Please make an exact transcription of all the data that follows.

START Data segment

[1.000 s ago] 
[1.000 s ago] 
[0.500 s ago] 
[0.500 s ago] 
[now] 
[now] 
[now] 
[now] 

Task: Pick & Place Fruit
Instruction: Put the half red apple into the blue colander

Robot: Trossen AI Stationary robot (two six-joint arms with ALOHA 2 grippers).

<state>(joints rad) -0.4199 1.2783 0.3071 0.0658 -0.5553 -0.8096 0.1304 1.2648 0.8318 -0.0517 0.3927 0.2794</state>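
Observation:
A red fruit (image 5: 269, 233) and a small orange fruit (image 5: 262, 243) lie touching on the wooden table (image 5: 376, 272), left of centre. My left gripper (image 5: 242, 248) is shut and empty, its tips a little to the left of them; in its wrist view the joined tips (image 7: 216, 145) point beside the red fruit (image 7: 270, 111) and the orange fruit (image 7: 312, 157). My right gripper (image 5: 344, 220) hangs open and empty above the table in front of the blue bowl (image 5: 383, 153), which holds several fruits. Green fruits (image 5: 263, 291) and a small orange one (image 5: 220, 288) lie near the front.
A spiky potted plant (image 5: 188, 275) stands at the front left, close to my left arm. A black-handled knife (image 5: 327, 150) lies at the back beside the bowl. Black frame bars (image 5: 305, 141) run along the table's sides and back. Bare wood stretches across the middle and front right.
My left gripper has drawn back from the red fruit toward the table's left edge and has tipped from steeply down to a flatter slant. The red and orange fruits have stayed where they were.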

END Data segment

**Your response**
[1.000 s ago] 
[1.000 s ago] 
[0.500 s ago] 
[0.500 s ago] 
[now] 
[now] 
[now] 
[now] 

Task: Pick & Place Fruit
Instruction: Put the half red apple into the blue colander

Robot: Trossen AI Stationary robot (two six-joint arms with ALOHA 2 grippers).

<state>(joints rad) -0.4199 1.2783 0.3071 0.0658 -0.5553 -0.8096 0.1304 1.2648 0.8318 -0.0517 0.3927 0.2794</state>
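Observation:
A red fruit (image 5: 269, 233) and a small orange fruit (image 5: 262, 243) lie touching on the wooden table (image 5: 376, 272), left of centre. My left gripper (image 5: 242, 248) is shut and empty, its tips a little to the left of them; in its wrist view the joined tips (image 7: 216, 145) point beside the red fruit (image 7: 270, 111) and the orange fruit (image 7: 312, 157). My right gripper (image 5: 344, 220) hangs open and empty above the table in front of the blue bowl (image 5: 383, 153), which holds several fruits. Green fruits (image 5: 263, 291) and a small orange one (image 5: 220, 288) lie near the front.
A spiky potted plant (image 5: 188, 275) stands at the front left, close to my left arm. A black-handled knife (image 5: 327, 150) lies at the back beside the bowl. Black frame bars (image 5: 305, 141) run along the table's sides and back. Bare wood stretches across the middle and front right.
My left gripper has drawn back from the red fruit toward the table's left edge and has tipped from steeply down to a flatter slant. The red and orange fruits have stayed where they were.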

The output contains nothing more.